**TASK DETAILS:** Give the data again exactly as written, without any of its pictures.

**SUPPLIED DATA:**
********************

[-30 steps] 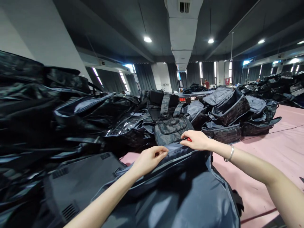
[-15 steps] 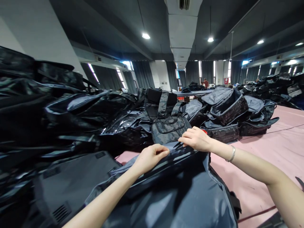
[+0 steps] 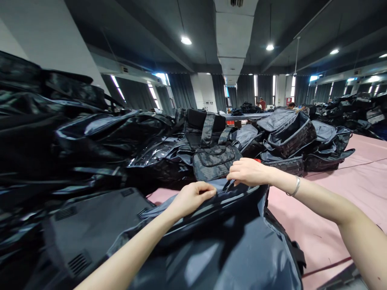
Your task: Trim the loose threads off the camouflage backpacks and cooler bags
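Observation:
An open backpack [image 3: 242, 245] with a smooth dark grey lining lies right in front of me. At its far edge my left hand [image 3: 193, 197] is closed, thumb and forefinger pinching the bag's rim fabric. Just to the right, above the same edge, my right hand [image 3: 249, 172] is closed around what look like thread snips. A bit of red [image 3: 257, 160] shows behind that hand, and a dark pointed tip shows below its fingers; the palm hides the rest. The fingertips are close to the bag's seam.
Dark backpacks are heaped on the left [image 3: 90, 141]. Several open camouflage bags [image 3: 292, 135] lie ahead on the pink table cover [image 3: 341, 189]. A flat grey panel [image 3: 99, 225] with black slotted patches lies beside the backpack. People [image 3: 261, 104] are far off at the back.
My right hand has risen slightly with the red-ended tool. The left hand keeps its pinch on the rim. The view has shifted a little.

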A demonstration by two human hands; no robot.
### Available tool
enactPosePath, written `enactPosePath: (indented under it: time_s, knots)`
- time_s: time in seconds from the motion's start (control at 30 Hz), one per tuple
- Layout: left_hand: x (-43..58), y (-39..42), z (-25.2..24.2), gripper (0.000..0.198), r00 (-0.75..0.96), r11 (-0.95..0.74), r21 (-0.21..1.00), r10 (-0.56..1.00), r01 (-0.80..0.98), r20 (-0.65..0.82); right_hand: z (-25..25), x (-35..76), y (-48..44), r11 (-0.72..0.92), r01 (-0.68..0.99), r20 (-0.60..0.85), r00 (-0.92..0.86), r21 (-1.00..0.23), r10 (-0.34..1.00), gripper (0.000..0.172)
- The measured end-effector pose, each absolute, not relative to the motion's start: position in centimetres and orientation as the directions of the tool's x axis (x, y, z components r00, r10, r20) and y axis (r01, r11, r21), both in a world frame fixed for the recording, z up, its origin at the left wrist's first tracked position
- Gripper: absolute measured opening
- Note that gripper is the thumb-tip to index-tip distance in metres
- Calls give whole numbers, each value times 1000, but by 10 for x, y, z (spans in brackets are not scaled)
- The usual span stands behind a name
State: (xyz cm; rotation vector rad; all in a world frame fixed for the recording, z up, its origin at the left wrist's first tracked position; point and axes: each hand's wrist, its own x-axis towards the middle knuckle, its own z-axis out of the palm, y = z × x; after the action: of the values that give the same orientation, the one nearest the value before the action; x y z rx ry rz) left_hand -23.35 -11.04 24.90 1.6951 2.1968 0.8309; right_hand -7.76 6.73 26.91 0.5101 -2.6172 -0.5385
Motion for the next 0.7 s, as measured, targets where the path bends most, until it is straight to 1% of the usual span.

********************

**SOLVED EXERCISE:**
[-30 steps] 
[-15 steps] 
[+0 steps] 
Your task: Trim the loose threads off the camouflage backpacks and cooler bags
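Observation:
An open backpack [image 3: 242, 245] with a smooth dark grey lining lies right in front of me. At its far edge my left hand [image 3: 193, 197] is closed, thumb and forefinger pinching the bag's rim fabric. Just to the right, above the same edge, my right hand [image 3: 249, 172] is closed around what look like thread snips. A bit of red [image 3: 257, 160] shows behind that hand, and a dark pointed tip shows below its fingers; the palm hides the rest. The fingertips are close to the bag's seam.
Dark backpacks are heaped on the left [image 3: 90, 141]. Several open camouflage bags [image 3: 292, 135] lie ahead on the pink table cover [image 3: 341, 189]. A flat grey panel [image 3: 99, 225] with black slotted patches lies beside the backpack. People [image 3: 261, 104] are far off at the back.
My right hand has risen slightly with the red-ended tool. The left hand keeps its pinch on the rim. The view has shifted a little.
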
A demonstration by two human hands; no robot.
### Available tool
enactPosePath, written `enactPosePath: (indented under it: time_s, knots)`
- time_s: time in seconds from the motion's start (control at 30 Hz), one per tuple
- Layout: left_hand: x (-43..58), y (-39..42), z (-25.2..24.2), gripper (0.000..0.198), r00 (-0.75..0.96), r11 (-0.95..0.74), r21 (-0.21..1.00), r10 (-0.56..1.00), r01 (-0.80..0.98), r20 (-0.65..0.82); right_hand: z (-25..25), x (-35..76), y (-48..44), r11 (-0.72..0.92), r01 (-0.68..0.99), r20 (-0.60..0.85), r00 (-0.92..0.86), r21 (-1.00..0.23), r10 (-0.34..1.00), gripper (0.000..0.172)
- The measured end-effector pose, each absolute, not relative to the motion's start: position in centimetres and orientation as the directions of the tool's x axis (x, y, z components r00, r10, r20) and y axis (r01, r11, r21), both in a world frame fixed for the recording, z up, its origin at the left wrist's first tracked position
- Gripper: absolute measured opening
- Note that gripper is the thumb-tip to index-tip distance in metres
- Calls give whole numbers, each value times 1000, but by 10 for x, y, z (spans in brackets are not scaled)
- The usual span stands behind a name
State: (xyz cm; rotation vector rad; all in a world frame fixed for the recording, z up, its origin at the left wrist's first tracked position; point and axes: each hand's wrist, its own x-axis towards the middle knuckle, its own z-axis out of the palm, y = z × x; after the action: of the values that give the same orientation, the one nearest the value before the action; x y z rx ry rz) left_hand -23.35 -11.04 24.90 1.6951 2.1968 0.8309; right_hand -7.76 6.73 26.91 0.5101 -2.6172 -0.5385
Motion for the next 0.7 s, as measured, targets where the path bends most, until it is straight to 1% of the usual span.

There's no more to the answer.